La question de fond reste posée : jusqu’où peut aller la réponse européenne sans franchir elle-même le seuil de l’escalade ? Engager des contre-opérations offensives dans le cyberespace — option évoquée par plusieurs membres de l’OTAN — soulève des questions de droit international que ni Bruxelles ni Washington n’ont encore tranchées. Ce que la doctrine militaire russe enseigne avec constance, c’est que Moscou excelle à exploiter les hésitations de ses adversaires, surtout lorsqu’ils débattent encore des règles d’un jeu qu’il joue déjà depuis plusieurs années.
La vraie mesure de la réponse européenne ne sera pas le nombre de sanctions adoptées, mais la capacité à réduire le rendement de chaque euro investi par Moscou dans ses réseaux de sabotage — en rendant ses relais plus difficiles à recruter, ses cibles plus difficiles à atteindre, et ses succès trop coûteux à répéter. C’est à ce rééquilibrage asymétrique que la montée en puissance des capacités de l’OTAN et la transformation de l’industrie de défense européenne sont désormais confrontées, dans un contexte où chaque semaine apporte son lot de nouveaux incidents non attribués.
Pour aller plus loin
Questions fréquentes
Qu'est-ce que la guerre hybride russe en Europe ?
La guerre hybride désigne une combinaison d'actions sous le seuil du conflit armé déclaré : sabotages physiques, cyberattaques, manipulation de l'information et recrutement de réseaux criminels tiers. Moscou y recourt pour déstabiliser ses adversaires sans franchir le seuil qui déclencherait une riposte collective de l'OTAN.
Quelles infrastructures sont ciblées par les sabotages russes ?
Les opérations russes visent principalement les voies ferrées, les câbles sous-marins, les installations énergétiques et les sites liés à la logistique d'aide à l'Ukraine (usines de munitions, dépôts). Sept câbles sous-marins baltiques ont été endommagés entre novembre 2024 et janvier 2025.
Pourquoi l'attribution des sabotages est-elle si difficile ?
Moscou recourt à des sous-traitants criminels recrutés en ligne, payés en cryptomonnaies, qui ignorent parfois eux-mêmes leur commanditaire réel. Cette chaîne de dénégation brise le lien juridique de l'attribution directe d'État requis par le droit international pour justifier des contre-mesures formelles.

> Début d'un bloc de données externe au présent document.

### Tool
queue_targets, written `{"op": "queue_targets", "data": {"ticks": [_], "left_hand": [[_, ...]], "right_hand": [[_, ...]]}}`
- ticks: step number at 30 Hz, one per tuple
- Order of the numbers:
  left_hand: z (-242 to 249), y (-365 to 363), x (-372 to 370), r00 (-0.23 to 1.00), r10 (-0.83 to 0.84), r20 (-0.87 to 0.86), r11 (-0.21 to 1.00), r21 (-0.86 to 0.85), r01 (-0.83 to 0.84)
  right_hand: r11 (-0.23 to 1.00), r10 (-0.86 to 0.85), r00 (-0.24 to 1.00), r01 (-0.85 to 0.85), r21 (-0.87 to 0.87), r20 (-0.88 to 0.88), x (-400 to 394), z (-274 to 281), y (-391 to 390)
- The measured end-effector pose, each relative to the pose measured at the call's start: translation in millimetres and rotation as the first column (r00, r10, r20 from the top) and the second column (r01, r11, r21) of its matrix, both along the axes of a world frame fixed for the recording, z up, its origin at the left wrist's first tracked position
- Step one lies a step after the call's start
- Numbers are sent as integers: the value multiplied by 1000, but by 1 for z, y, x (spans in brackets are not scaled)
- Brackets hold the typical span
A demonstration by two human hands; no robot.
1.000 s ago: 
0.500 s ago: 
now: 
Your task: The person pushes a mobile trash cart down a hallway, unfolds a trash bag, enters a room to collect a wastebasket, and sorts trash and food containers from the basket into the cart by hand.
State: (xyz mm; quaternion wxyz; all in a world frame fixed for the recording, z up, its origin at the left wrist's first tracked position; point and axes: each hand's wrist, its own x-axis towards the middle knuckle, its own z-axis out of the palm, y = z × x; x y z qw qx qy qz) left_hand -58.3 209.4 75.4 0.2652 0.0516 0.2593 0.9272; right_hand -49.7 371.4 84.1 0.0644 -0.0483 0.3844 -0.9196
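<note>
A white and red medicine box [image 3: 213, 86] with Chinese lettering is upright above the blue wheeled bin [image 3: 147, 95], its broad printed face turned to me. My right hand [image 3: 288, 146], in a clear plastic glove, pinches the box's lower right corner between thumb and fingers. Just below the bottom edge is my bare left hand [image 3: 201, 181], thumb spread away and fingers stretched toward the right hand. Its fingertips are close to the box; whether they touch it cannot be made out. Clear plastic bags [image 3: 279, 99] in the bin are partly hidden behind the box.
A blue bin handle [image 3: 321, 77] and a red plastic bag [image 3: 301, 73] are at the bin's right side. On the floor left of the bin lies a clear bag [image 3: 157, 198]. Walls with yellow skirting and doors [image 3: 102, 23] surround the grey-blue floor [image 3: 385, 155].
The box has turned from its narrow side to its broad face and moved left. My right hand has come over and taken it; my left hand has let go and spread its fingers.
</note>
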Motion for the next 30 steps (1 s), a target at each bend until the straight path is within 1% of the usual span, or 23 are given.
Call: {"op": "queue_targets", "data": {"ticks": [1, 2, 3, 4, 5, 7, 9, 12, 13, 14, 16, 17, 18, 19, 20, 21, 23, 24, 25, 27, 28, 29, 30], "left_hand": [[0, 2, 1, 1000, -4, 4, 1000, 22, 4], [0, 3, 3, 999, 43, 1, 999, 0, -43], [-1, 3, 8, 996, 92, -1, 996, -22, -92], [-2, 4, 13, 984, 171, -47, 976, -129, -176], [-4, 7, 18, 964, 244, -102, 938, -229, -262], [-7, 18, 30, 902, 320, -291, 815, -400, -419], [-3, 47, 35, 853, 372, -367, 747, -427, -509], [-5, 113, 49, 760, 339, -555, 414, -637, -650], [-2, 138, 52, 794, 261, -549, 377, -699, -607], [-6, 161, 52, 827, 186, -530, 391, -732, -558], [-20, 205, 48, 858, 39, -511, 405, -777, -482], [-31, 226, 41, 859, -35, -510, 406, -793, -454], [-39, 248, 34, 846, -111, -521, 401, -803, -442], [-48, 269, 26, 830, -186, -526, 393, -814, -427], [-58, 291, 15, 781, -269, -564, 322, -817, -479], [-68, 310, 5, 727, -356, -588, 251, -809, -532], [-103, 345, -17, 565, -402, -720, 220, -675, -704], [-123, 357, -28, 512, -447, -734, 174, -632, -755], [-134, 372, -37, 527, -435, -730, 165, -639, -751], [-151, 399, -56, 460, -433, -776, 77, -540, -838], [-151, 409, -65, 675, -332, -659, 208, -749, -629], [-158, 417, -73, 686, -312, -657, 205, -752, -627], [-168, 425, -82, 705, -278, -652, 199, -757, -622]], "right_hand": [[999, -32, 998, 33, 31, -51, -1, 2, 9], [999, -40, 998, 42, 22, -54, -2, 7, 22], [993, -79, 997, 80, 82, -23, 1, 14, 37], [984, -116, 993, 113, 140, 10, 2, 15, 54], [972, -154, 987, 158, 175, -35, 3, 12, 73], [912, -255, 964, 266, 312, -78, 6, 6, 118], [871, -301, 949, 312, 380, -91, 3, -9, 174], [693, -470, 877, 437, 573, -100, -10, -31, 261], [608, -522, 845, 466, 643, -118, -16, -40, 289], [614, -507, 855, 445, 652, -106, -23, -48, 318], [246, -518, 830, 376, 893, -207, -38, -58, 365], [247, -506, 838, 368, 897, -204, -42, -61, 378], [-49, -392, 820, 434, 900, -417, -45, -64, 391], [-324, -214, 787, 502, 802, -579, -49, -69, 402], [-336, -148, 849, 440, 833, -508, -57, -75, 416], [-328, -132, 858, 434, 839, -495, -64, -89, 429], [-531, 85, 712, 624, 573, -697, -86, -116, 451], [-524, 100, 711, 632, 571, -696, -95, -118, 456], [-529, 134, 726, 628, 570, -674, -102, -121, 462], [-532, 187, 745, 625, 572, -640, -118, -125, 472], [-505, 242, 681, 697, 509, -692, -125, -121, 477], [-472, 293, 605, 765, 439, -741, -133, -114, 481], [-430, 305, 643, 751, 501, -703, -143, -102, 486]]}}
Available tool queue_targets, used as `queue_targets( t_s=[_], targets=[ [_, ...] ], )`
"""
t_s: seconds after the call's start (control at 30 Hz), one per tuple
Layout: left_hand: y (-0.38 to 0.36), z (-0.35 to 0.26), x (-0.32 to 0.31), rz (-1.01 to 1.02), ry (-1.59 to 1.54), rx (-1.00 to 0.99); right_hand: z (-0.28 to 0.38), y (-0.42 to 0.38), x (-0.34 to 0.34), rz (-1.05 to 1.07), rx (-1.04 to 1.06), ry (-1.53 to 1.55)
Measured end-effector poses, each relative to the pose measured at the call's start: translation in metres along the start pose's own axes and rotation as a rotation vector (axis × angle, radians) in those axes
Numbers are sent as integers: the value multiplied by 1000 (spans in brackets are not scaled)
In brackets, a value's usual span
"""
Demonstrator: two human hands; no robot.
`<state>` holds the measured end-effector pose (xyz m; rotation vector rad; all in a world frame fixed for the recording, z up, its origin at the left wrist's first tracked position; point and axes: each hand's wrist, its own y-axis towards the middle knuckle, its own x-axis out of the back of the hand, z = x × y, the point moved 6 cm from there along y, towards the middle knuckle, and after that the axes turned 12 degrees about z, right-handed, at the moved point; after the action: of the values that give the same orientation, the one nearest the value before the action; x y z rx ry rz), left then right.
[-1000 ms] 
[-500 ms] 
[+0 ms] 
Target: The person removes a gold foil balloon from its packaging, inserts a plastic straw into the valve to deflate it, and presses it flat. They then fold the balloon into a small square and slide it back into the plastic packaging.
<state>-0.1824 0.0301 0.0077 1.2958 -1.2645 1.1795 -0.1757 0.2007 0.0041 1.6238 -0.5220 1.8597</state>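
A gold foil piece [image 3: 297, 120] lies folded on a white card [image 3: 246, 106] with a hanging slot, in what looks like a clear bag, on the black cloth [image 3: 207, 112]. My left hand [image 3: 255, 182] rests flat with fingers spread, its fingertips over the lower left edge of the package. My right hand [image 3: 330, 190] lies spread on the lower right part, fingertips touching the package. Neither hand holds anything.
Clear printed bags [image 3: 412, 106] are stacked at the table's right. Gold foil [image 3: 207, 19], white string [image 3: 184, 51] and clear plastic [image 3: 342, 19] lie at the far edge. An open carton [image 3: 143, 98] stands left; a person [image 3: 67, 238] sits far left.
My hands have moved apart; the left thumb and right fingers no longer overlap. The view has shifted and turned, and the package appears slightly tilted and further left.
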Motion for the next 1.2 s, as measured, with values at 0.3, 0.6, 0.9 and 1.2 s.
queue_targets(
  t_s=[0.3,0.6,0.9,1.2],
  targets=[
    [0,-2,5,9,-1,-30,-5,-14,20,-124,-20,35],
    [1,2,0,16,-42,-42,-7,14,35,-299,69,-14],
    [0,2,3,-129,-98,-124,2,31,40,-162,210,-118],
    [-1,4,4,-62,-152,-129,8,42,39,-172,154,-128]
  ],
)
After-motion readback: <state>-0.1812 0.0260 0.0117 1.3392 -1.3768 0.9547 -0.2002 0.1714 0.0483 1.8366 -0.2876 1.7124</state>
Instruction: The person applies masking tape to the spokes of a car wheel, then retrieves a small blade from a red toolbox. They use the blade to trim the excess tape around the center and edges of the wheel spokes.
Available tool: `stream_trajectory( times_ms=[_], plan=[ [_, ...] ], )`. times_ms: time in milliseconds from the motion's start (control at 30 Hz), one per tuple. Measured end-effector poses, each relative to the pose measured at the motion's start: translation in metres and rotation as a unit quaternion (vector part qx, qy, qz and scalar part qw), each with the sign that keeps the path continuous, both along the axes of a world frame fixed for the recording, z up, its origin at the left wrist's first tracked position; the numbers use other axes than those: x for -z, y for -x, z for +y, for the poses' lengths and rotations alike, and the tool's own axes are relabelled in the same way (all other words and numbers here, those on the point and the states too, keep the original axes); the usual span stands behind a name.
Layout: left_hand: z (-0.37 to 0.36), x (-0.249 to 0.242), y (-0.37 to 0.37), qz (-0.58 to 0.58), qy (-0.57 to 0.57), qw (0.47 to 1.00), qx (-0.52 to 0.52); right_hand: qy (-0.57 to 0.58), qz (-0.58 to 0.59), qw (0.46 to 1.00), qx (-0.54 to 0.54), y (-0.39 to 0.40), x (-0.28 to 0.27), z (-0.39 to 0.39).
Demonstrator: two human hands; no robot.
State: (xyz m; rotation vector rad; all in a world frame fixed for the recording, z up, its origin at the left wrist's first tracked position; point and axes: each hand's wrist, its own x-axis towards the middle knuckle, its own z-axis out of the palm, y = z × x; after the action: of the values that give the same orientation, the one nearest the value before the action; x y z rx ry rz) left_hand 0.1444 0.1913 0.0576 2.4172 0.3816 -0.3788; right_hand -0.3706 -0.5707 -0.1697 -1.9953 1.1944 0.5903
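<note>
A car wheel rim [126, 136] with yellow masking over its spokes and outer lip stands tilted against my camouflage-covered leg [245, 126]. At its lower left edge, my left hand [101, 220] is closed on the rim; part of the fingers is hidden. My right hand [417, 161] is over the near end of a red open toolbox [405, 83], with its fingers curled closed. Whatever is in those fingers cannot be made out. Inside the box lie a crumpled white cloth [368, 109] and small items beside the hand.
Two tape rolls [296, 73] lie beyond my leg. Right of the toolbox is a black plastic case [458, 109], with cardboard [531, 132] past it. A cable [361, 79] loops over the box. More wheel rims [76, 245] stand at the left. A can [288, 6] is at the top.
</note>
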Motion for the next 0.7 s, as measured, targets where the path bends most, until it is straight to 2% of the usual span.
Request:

Quels outils l'UE a-t-elle développés contre les menaces hybrides ?
Depuis 2024, l'UE dispose d'un régime de sanctions ciblées sur les acteurs des opérations hybrides — élargi en mai 2025 aux actifs physiques. En mars 2026, le Conseil a adopté des conclusions pour renforcer les équipes de réaction rapide hybride et l'échange de renseignement entre États membres.
Le sabotage russe constitue-t-il un acte de guerre ?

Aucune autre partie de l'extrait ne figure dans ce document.